Coreano de "Oldboy" mantém estilo nos EUA com "Segredos de Sangue"
"Segredos de Sangue" começa com uma voz sussurrando, baixinho, parece até uma reza ou uma narração. Logo depois o filme mostra se tratar de outra coisa, embora aquele tom de quem sussurra uma confidência nunca se dissipe. A direção é assinada pelo sul-coreano Park Chan-Wook, que ficou famoso com sua trilogia da vingança, cujo episódio central, "Oldboy", está sendo refilmado por Spike Lee.
Esse é o primeiro filme do cineasta em língua inglesa. É bom ver que, mesmo do outro lado do mundo, ele não mudou, manteve seu estilo violento numa paleta de cores saturadas, dentro de uma história movida pela vingança. Como em seus outros filmes, "Segredos de Sangue" revela um mundo à parte, com uma história que parece perdida no tempo e espaço.

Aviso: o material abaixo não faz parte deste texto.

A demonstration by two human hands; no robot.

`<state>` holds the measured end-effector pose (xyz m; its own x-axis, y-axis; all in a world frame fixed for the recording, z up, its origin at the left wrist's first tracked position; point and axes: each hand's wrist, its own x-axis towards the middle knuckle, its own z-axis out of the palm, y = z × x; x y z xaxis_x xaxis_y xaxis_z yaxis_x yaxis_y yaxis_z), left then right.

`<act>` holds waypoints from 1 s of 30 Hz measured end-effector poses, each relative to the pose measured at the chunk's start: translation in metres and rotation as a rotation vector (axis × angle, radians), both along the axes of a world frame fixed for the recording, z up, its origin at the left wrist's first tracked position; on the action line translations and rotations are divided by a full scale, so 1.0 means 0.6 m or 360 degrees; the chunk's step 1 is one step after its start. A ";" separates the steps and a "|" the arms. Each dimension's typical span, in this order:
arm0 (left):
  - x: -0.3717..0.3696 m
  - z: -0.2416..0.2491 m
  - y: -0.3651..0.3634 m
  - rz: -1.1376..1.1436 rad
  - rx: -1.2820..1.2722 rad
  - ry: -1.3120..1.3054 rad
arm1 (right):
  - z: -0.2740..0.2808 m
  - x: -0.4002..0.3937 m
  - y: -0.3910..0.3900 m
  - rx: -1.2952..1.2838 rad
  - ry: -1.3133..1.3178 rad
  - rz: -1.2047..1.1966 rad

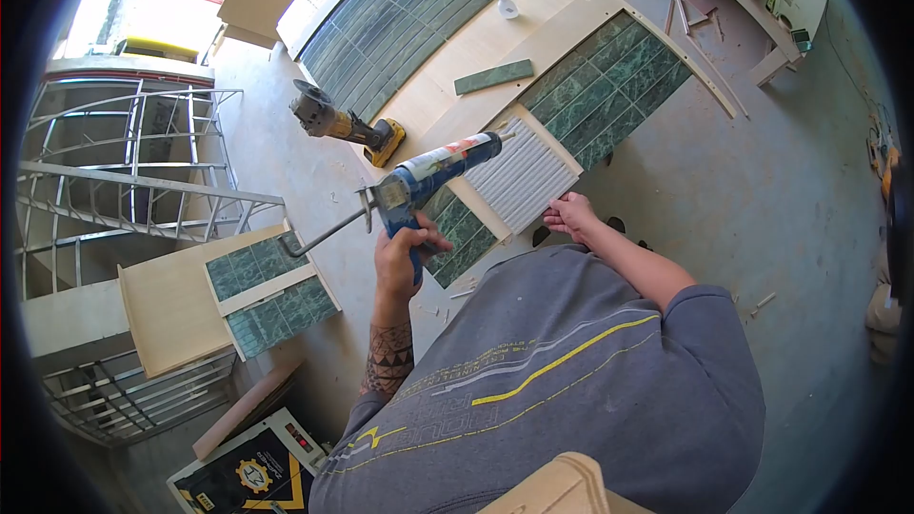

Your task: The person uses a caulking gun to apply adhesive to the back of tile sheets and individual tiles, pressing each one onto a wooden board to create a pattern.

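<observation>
My left hand (407, 252) is wrapped round the handle of a blue caulking gun (428, 171), raised over the work. The gun's nozzle points up and right, above a white ribbed panel (522, 176). At that panel's lower right edge, my right hand (569, 215) has its fingers pressed together; what they grip, if anything, is too small to tell. Green marble-look tiles (614, 86) lie on the pale board (466, 100) on both sides of the ribbed panel. A loose green strip (493, 77) and a small white bottle (506, 7) rest on the board.
A yellow and black power tool (347, 124) stands left of the board. Metal frames (143, 186) and a smaller tiled board (271, 290) are at the left. Offcuts (762, 305) lie on the floor at right. A black and white box (248, 466) sits lower left.
</observation>
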<state>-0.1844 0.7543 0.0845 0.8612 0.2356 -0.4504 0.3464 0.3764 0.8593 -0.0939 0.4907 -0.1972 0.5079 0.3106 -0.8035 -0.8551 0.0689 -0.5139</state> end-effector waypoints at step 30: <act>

Quem conduz o espectador nesse mundo onde o vermelho-sangue é a cor mais vibrante é a adolescente India (Mia Wasikowska). Ela acaba de completar 18 anos, e, nesse mesmo dia, seu pai (Dermot Mulroney) morre num acidente de carro. No velório, ela conhece o tio Charles (Matthew Goode), irmão do pai, cuja existência ela desconhecia. Ele logo se instala na mansão da família, e cria laços fortes com a mãe da garota, Evelyn (Nicole Kidman). A proximidade entre eles é tão grande, que surgem comentários maldosos, e uma tia (Jacki Weaver) vai visitar a família para esclarecer a questão.
TRAILER LEGENDADO DE "SEGREDOS DE SANGUE"
É nesse ponto que surge a primeira reviravolta de "Segredos de Sangue". Porém, é bom lembrar, a história é contada pelo ponto de vista de India e ela é uma garota criativa, passando por um momento de luto profundo. Portanto, nem tudo poderá fazer muito sentido em sua própria narrativa. Até que ponto é possível confiar nas percepções da garota? As informações são reveladas aos poucos, de forma meticulosa, quase sádica. Descobrimos os segredos do passado junto com India.
Algumas imagens podem antecipar algo que nem sempre se coordena com a narrativa, como a de uma pequena aranha que sobe pela perna de India e se esconde dentro de sua saia ou quando gotas de sangue tingem um gramado verde. Apesar de seus exageros, o filme tende a um tom realista.
No fundo, trata-se da história do rito de passagem da garota. O amadurecimento é a dimensão alegórica do longa, que ganha força na fotografia assinada por Chung Chung-hoon -- parceiro de Park em diversos filmes. India era muito próxima de seu pai e o tio demonstra querer suprir a lacuna deixada por ele. Não é apenas Evelyn que parece sexualmente atraída por Charlie, India também, num jogo alimentado maliciosamente por Charlie.
Mia Wasikowska em cena de "Segredos de Sangue", de Park Chan-wook
A repressão sexual se materializando em violência cria um paralelo com a novela "A Volta do Parafuso", do norte-americano Henry James -- aqui, o elemento sobrenatural se faz presente nos flashbacks, especialmente o pai é visto caçando animais com a filha, por isso uma exímia atiradora.
Mia Wasikowska, que entre outros personagens, foi a Alice, na versão de Tim Burton de "Alice no País das Maravilhas", é uma presença magnética. Sua India começa ingênua e curiosa. À medida que ganha experiência e maturidade, deixa de ser uma adolescente e se transforma em mulher, numa transformação mais psicológica do que física.
Em "Segredos de Sangue", Park flerta com Hitchcock e Bram Stoker (o título original do filme é "Stoker", o sobrenome da família de India), sem vampiros, mas com predileção por sangue. Ao contrário de seus filmes coreanos, aqui a violência é mais orquestrada do que caótica -- às vezes, é quase um sussurro, mas sempre instigante.